PM2.5; bidirectional long-short-term-memory (BiLSTM); edge computing; cleanroom

1. Introduction

In the last few years, many attempts have been made to create the system architecture of a smart factory. The Industrial Internet of Things (IIoT) has recently been implemented as an integration of the Internet of Things in the manufacturing or industrial fields. With the assistance of a cyber-physical system (CPS), the industrial sector has undertaken a new paradigm shift regarding physical device or tool control level up to the higher levels of the business process management systems as a key component of industrial 4.0 systems [1]. CPS refers to smart machines, storage systems, and production facilities that are capable of autonomously sharing information, triggering actions, and controlling one another [2].

In terms of a smart factory, continuous monitoring of air quality is needed to protect production outputs (i.e., semiconductors from damage caused by air pollution) and a system is needed that can accurately predict future air quality by forecasting particulate matter (PM). Different types of contaminants are distributed in the air depending on human and environmental factors. One of the most critical among all the pollutants is PM2.5 (fine inhalable particles, with an aerodynamic diameter that is commonly 2.5 micrometers or smaller) [3], potentially creating a big problem for the smart factory field. In addition, these particles may cause the deformity of semiconductor chips [4], resulting in wafer defects which would reduce profit and increases the maintenance cost [5], especially in the semiconductor industry.
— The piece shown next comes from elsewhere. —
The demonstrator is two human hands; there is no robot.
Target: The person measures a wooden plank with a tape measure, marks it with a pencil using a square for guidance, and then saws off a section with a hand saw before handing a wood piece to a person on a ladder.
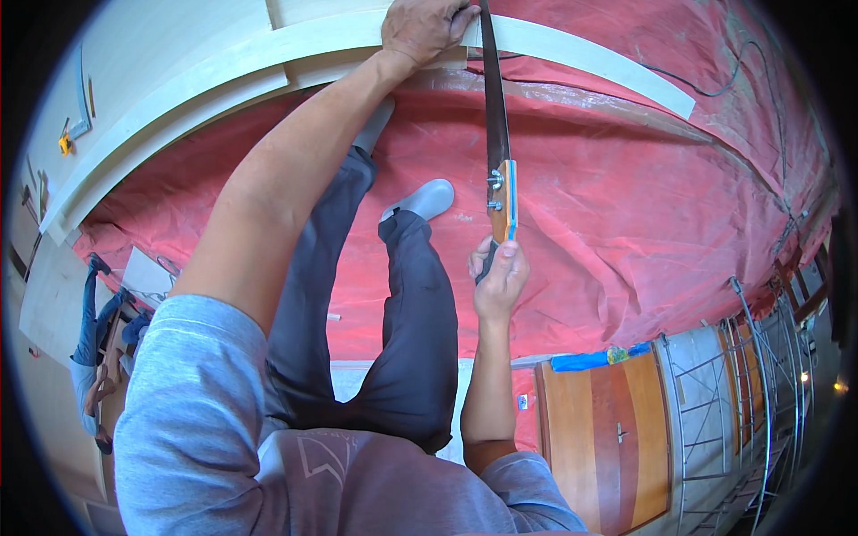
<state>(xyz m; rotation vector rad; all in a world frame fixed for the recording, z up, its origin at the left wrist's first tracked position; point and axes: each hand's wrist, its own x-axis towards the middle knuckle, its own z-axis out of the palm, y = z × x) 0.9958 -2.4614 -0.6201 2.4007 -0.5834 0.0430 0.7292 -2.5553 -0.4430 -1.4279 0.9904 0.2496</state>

Defects of semiconductor chips or wafers can be caused by airborne particulates as small as 1µm. In order to minimize the concentration of particulates in the air, special precautions are needed to be undertaken during the processing of semiconductors [6]. This is because of the high potential damage caused by particulate matter in the cleanroom of semiconductor factories, for which the forecasting of PM2.5 concentration is critical for predictive maintenance. Moreover, this method is very important for factories’ allocation of resources for planning, preparation, and preventive actions for any potential damage caused by particulates.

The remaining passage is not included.